Enterprise Products Partners is a powerhouse in the midstream energy infrastructure game, boasting one of the largest portfolios across North America. Their revenue comes from fees for utilizing their assets, making the actual prices of oil and natural gas taking a backseat to demand. Fortunately, the outlook for energy demand remains robust for the foreseeable future, even with the increasing prevalence of clean energy due to a growing global population and improving living standards.


Now, here's where it gets really exciting: a jaw-dropping 7.3% distribution yield. This isn't just for show – this distribution has seen increases for an impressive 25 years straight. What's more, it's supported by a balance sheet with an investment-grade rating, and the distributable cash flow comfortably covered the payment at a solid 1.7 times in 2023. Admittedly, the yield is likely to account for the lion's share of your returns, but for those looking to maximize their income stream, that's probably music to your ears.

3. Stanley Black & Decker's earnings trend is set to change direction in 2024

Toolmaker Stanley Black & Decker has faced its share of challenges over the past couple of years, making it a hard sell for investors. The impact of debt-fueled acquisitions, supply chain disruptions, and the turbulence brought on by the COVID-19 pandemic led to significant drops in earnings in both 2022 and 2023. However, the management team has been diligently working to steer the company back on course, implementing measures such as debt reduction, asset sales, and overall streamlining. Projections for 2024 indicate a turning point, with earnings expected to rebound and surpass 2023 levels.

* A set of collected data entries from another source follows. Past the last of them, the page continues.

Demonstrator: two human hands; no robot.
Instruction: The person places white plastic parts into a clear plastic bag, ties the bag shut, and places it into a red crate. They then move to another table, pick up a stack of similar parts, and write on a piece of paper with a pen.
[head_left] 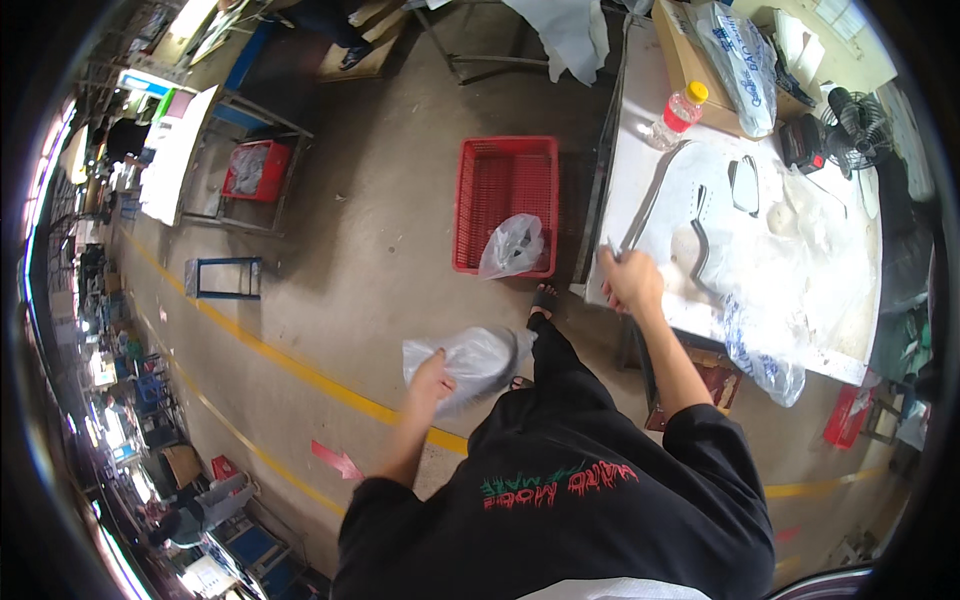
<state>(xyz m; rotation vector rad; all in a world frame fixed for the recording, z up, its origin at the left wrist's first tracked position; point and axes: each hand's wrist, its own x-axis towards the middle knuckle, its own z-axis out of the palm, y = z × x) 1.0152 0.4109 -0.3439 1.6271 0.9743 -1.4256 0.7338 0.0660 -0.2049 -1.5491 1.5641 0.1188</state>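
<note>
My left hand (pixel 432 378) hangs low over the concrete floor (pixel 380 230), grip closed on a crumpled clear plastic bag (pixel 470 362). My right hand (pixel 630 280) reaches forward to the near edge of the white worktop (pixel 640 130), fingers curled tight around a thin rod (pixel 640 215). Ahead on the floor, a red crate (pixel 505 180) holds another clear bag (pixel 512 247). Far end of the worktop: a clear bottle with yellow cap (pixel 680 112), a blue-printed plastic package (pixel 742 60)

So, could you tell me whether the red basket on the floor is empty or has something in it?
Not empty: the red basket holds one crumpled clear plastic bag at its near end; the rest shows bare mesh.
</note>
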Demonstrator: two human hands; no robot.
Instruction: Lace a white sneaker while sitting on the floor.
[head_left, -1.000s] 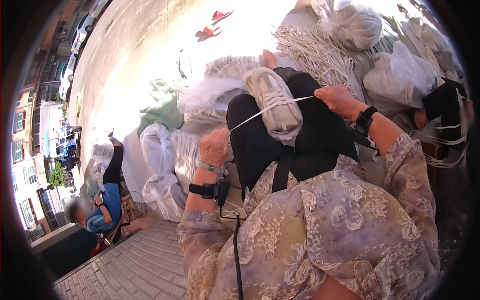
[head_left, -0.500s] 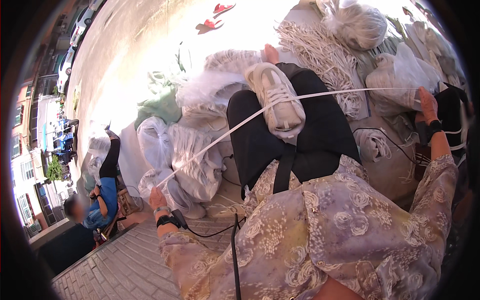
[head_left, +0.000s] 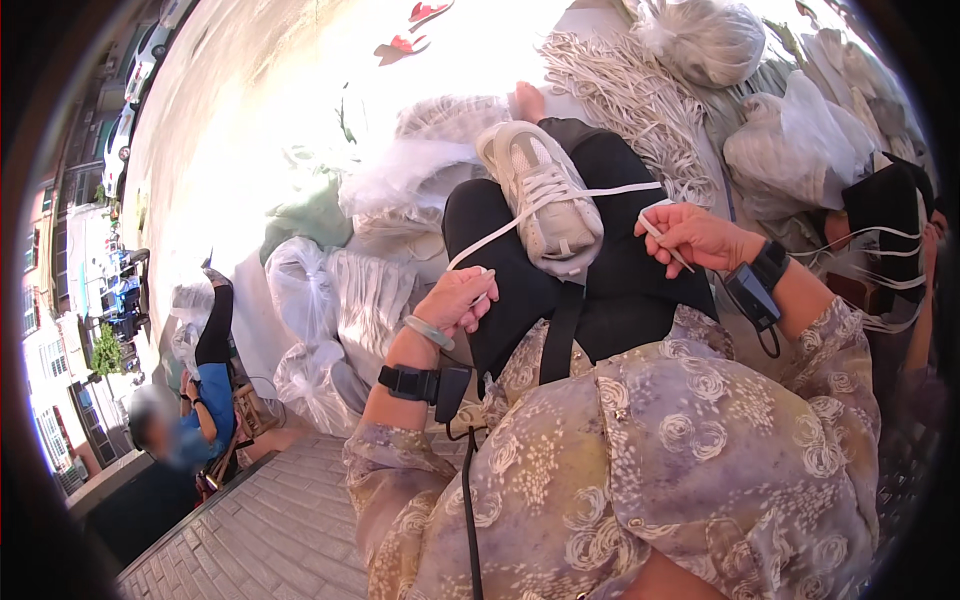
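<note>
A beige-white lace-up sneaker point(head_left: 548, 200) rests on my lap between my black-clad thighs, its toe pointing away from me. White shoelace point(head_left: 550, 188) crosses its eyelets, and one end runs out to each side. My left hand point(head_left: 458, 300), left of the heel, is closed on the left end of the lace. To the right of the shoe, my right hand point(head_left: 690, 238) pinches the other end; a stiff-looking white length sticks out between its fingers. Both hands are apart from the shoe itself.
A pile of loose white laces point(head_left: 635, 110) lies beyond my right knee. Clear plastic bags of shoe parts point(head_left: 375, 300) stand at my left, with more bags point(head_left: 790, 140) at far right. One person point(head_left: 205, 410) sits at left; another's arm point(head_left: 922, 300) shows at the right edge.
Both hands have come inward from far out at the sides to near the shoe. The lace, earlier stretched taut between them, now runs slacker and shorter on each side.
</note>
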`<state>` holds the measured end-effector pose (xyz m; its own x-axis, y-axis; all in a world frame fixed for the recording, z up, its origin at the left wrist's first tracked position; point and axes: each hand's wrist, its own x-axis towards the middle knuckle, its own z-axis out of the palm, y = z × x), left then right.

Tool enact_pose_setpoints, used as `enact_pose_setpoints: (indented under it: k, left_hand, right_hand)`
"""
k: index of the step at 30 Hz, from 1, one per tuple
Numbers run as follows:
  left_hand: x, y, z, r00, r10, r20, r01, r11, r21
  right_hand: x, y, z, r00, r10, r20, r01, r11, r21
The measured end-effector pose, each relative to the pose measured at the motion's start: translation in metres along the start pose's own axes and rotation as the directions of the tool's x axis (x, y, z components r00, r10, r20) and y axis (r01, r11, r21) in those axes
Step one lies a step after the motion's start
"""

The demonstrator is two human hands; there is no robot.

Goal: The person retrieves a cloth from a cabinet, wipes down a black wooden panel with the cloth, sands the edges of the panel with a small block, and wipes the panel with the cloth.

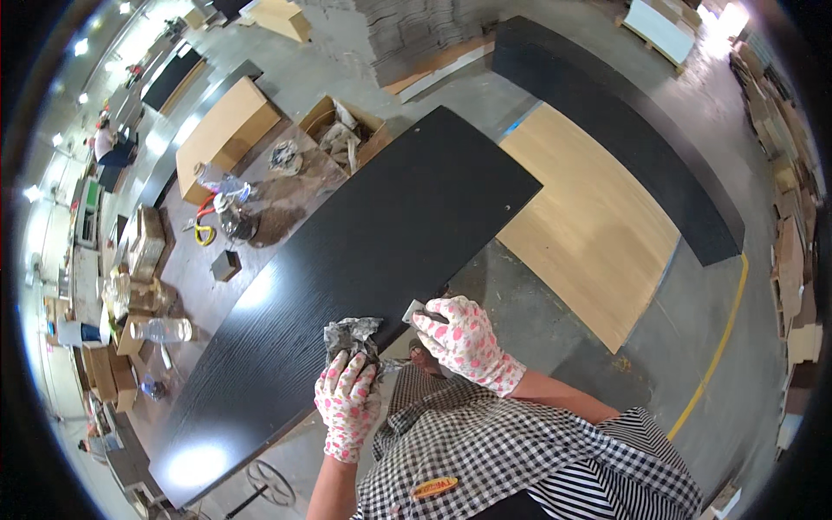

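A long black wood-grain panel (373, 225) lies slantwise in front of me on a work table. Over its near edge, my left hand (348, 406), in a white glove with pink spots, has its fingers closed on a crumpled grey rag (354, 336), which rests on the panel. My right hand (468, 345), gloved alike, is closed around a small flat light-grey piece (412, 311) just beside the same edge. Something dark also shows between the right fingers; its kind is unclear.
On the table (286, 204) beyond the panel are clear bottles (234, 218), red-and-yellow-handled scissors (205, 227), a small dark block (226, 266) and a carton of rags (342, 134). To the right lie a light wood panel (598, 217) and a black panel (624, 130). Stacked boards (793, 260) line the far right.
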<state>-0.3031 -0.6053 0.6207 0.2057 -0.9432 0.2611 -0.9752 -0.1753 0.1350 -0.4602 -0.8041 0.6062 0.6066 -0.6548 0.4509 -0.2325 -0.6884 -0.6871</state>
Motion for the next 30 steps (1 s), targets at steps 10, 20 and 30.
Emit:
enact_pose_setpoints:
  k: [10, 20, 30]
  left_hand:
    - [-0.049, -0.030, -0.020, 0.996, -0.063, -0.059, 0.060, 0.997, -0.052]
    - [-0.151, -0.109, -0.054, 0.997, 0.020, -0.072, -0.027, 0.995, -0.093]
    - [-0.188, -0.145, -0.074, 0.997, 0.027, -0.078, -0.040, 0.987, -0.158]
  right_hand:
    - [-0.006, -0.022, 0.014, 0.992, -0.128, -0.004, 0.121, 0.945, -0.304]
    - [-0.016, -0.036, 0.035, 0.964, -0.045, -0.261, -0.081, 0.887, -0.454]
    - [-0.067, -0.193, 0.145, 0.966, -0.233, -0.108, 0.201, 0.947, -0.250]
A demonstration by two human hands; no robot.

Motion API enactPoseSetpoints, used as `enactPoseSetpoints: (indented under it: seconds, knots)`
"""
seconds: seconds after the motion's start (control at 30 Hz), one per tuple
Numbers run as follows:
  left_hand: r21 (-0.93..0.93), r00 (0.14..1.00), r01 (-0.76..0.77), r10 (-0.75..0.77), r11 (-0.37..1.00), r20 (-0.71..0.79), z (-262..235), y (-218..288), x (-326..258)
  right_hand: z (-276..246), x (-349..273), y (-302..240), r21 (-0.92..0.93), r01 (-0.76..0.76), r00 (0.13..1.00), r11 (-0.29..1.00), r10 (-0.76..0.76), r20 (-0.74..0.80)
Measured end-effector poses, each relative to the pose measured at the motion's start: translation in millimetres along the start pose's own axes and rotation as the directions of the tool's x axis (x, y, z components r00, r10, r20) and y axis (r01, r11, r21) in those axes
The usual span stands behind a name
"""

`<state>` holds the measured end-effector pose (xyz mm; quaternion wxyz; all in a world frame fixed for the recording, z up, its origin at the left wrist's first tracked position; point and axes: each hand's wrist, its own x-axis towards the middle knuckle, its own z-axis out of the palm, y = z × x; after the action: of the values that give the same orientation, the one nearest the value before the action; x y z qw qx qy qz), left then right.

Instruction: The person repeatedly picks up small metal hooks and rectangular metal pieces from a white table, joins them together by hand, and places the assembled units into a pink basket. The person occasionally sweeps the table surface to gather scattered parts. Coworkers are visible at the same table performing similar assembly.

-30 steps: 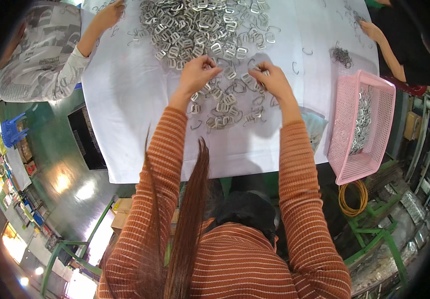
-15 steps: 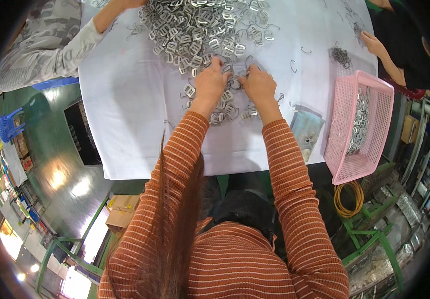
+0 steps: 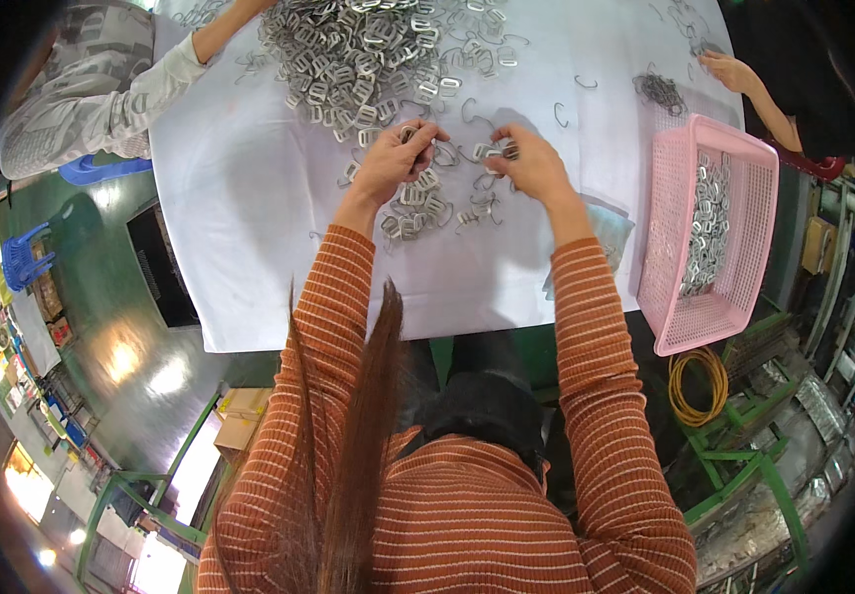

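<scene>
My left hand (image 3: 395, 158) is lifted a little over the white table cover (image 3: 249, 198), its fingers closed on a small silver metal clip (image 3: 409, 132). To its right, my right hand (image 3: 531, 163) pinches another metal clip (image 3: 495, 151). Between and below the two hands lies a small scatter of loose clips (image 3: 427, 208). A big heap of the same silver clips (image 3: 368, 49) is spread across the far middle of the table. Both my forearms wear orange striped sleeves.
A pink plastic basket (image 3: 665, 257) holding sorted clips stands at the table's right edge. Another person's arm in a grey sleeve (image 3: 100, 99) reaches in from the far left; a second person's hand (image 3: 729, 69) works at the far right. Orange hose coil (image 3: 695, 386) lies on the floor.
My hands, spread flat among the clips a second ago, have come together and lifted, each now pinching a clip. The other people's arms have shifted slightly.
</scene>
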<state>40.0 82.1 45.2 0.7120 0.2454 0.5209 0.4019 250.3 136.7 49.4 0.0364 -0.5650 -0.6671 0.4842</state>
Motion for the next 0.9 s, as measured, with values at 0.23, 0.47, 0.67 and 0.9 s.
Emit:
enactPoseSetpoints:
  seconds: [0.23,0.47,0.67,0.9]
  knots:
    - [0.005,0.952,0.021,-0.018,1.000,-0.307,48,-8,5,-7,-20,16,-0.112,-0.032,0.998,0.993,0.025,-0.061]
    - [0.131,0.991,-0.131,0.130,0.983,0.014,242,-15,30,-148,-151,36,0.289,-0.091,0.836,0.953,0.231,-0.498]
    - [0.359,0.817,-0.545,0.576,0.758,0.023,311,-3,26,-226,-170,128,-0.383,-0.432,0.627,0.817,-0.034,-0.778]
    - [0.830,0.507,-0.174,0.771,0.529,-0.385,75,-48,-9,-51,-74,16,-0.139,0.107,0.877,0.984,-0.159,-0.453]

While the industrial giant isn't completely in the clear yet, positive momentum could be the catalyst for a more favorable view from Wall Street. On top of that, this Dividend King is currently offering investors an historically high 3.6% dividend yield. For those willing to take a chance on a company in the midst of a turnaround, Stanley Black & Decker seems poised to make significant strides in terms of earnings. Time might be of the essence to get in before the broader investment community catches wind of the improving business performance.

Dividend growth, high yield, and a turnaround play

Not every investor will find all the stocks on this list appealing, as each caters to different investor preferences. Those inclined towards dividend growth may gravitate towards NextEra Energy, while yield seekers might find Enterprise more to their liking. On the other hand, investors with a bit more risk appetite, ready to dive into a turnaround narrative, might be particularly intrigued by the anticipated earnings rebound at Stanley Black & Decker.


Should you ,000 in Enterprise Products Partners right now?

Before jumping into Enterprise Products Partners, it's worth noting that The Motley Fool Stock Advisor analyst team has recently highlighted their top 10 stock picks, and Enterprise Products Partners didn't make the cut. According to their analysis, these chosen stocks have the potential to generate significant returns in the years ahead.

Reflecting on the past success stories, such as making the list back in 2005, there's a notable example. If you had invested $1,000 at the time of their recommendation, it could have grown to $567,788.